When faced with contradictory results using different URA10 antibodies, researchers should systematically:
Characterize epitope specificity:
Map the binding sites of each antibody using epitope mapping techniques
Determine if different antibodies recognize distinct domains or conformations of URA10
Consider that post-translational modifications might affect epitope accessibility
Validate using orthogonal approaches:
Confirm URA10 identity using mass spectrometry
Use genetic approaches (gene deletion, overexpression) to validate antibody specificity
Apply CRISPR-tagged endogenous URA10 as a reference standard
Investigate technical variables:
Systematically test different fixation and extraction methods
Compare monoclonal versus polyclonal antibodies
Assess batch-to-batch variability with standard samples
Apply computational approaches:
The emerging field of computational antibody design offers promising approaches for developing highly specific URA10 antibodies:
Biophysics-informed modeling:
As demonstrated in recent research , these models can disentangle different binding modes
For URA10, this approach could generate antibodies that specifically distinguish between URA10 and related enzymes like URA5
The models can be trained on phage display experimental data and then used to design novel antibody sequences
Machine learning for epitope prediction:
Deep learning algorithms can identify unique epitopes on URA10
These predictions can guide the design of synthetic peptides for immunization
Transfer learning from existing antibody datasets can accelerate development
Molecular dynamics simulations:
Simulate antibody-antigen interactions to predict binding stability
Optimize complementarity-determining regions (CDRs) for enhanced affinity
Model the effects of different buffer conditions on binding
High-throughput validation pipelines:
Design libraries of antibody variants with systematic mutations
Screen using phage display against URA10 and potential cross-reactive targets
Apply next-generation sequencing to identify enriched sequences
This integrated computational-experimental approach could significantly accelerate the development of highly specific URA10 antibodies with customized properties.

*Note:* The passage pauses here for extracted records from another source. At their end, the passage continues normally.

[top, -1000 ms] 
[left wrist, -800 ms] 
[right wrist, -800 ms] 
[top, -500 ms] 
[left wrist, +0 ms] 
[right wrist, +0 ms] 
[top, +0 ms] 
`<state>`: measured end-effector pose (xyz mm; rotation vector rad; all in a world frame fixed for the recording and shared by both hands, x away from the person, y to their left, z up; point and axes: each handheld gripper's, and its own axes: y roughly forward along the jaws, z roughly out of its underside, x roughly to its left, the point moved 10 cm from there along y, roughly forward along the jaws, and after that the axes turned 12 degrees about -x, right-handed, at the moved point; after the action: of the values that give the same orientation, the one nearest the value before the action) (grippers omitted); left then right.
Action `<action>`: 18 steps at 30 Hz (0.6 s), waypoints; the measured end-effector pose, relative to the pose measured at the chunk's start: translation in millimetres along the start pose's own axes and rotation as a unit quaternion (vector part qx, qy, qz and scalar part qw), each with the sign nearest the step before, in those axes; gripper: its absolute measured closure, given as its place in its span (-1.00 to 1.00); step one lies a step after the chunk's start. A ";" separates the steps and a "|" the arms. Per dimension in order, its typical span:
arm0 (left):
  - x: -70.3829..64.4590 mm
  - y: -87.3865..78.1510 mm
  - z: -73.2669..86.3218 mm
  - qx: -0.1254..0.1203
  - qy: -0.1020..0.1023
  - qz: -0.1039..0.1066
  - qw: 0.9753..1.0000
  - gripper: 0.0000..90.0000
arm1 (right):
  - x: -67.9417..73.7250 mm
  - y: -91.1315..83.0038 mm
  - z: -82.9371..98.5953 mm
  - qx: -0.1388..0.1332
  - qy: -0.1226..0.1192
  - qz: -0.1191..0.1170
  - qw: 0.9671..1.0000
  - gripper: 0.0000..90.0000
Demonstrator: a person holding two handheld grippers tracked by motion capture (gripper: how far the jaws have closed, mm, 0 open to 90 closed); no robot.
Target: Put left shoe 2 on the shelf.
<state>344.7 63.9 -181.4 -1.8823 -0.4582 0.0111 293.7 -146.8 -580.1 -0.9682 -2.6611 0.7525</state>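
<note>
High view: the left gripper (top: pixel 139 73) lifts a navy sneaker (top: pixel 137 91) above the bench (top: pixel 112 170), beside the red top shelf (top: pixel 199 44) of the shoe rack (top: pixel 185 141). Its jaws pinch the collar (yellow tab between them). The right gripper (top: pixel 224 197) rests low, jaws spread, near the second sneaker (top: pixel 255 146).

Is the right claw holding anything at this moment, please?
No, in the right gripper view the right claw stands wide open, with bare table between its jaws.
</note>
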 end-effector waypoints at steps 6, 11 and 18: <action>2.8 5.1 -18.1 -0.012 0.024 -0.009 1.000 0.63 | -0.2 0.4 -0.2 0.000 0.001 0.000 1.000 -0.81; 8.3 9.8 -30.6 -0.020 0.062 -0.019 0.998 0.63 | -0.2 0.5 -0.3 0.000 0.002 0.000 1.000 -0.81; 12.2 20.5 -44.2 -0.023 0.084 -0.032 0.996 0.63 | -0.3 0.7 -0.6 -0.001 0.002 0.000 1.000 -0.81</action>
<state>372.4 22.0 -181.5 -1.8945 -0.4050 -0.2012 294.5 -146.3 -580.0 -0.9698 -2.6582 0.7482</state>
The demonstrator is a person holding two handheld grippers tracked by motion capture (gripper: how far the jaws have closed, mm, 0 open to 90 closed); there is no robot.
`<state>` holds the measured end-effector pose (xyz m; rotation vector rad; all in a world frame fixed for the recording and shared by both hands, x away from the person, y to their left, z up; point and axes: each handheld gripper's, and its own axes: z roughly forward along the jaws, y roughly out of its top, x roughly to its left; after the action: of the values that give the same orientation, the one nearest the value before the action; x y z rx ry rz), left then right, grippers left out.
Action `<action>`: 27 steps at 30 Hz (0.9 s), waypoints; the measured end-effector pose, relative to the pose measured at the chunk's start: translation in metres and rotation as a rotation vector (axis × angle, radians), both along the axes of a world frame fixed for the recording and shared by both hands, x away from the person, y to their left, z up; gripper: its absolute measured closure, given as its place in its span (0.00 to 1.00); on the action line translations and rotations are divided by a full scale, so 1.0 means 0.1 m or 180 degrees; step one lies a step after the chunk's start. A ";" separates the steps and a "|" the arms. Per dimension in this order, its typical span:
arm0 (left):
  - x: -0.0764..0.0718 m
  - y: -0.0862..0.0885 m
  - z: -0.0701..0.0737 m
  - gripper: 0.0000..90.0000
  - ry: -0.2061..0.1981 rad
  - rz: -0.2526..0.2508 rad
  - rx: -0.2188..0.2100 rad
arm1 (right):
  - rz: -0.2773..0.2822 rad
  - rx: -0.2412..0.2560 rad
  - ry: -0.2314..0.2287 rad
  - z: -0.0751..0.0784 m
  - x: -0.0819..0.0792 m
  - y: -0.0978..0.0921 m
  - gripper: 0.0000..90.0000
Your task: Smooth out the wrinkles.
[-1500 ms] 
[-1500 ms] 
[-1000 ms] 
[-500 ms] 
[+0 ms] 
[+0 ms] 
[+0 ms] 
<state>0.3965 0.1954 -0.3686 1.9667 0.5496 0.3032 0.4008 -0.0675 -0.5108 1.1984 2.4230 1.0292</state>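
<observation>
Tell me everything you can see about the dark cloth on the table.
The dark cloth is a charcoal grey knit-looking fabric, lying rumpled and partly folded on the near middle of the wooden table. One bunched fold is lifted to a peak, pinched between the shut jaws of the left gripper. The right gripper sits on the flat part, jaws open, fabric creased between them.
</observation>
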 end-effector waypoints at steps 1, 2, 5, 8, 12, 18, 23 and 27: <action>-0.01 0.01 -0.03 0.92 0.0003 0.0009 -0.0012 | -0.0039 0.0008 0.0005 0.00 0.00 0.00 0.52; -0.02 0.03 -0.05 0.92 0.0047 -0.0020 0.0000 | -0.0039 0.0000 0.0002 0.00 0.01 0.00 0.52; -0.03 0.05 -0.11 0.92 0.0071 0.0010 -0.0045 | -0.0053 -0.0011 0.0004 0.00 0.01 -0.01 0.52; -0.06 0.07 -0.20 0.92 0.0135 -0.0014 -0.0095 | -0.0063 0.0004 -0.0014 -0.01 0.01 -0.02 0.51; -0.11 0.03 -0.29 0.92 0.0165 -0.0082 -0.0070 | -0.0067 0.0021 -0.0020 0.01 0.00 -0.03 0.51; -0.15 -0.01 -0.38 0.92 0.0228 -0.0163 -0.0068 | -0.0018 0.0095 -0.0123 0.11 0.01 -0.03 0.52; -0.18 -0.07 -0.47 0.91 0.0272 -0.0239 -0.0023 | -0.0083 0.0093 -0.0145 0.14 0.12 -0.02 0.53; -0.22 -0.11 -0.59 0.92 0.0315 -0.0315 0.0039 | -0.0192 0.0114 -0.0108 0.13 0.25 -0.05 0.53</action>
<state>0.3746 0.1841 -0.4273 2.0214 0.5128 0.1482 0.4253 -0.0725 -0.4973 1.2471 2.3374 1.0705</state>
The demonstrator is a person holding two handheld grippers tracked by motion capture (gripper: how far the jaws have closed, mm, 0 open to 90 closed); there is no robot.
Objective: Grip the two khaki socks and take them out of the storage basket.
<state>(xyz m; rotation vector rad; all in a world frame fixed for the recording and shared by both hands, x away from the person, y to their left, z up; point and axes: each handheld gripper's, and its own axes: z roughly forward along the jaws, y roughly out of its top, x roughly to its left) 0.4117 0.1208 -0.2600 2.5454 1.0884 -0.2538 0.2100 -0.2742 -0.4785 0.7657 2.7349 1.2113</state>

Several cutting-edge technologies show promise for expanding URA10 antibody applications:
Proximity labeling approaches:
Use URA10 antibody-enzyme fusions (e.g., APEX2, TurboID)
Map the URA10 protein interaction network in different metabolic states
Identify transient interactions during metabolic adaptation
Super-resolution microscopy techniques:
Apply STORM or PALM imaging with fluorescently labeled URA10 antibodies
Resolve subcellular localization at nanometer resolution
Track dynamic changes in URA10 distribution during metabolic shifts
Single-cell proteomics integration:
Combine URA10 antibody staining with single-cell mass cytometry (CyTOF)
Correlate URA10 levels with other metabolic enzymes at single-cell resolution
Identify cell subpopulations with distinct metabolic states
Biosensor development:
Create FRET-based biosensors using URA10 antibody fragments
Monitor URA10 conformational changes or interactions in real-time
Track enzymatic activity in living cells
These technologies would provide unprecedented insights into URA10 function and regulation in diverse metabolic contexts.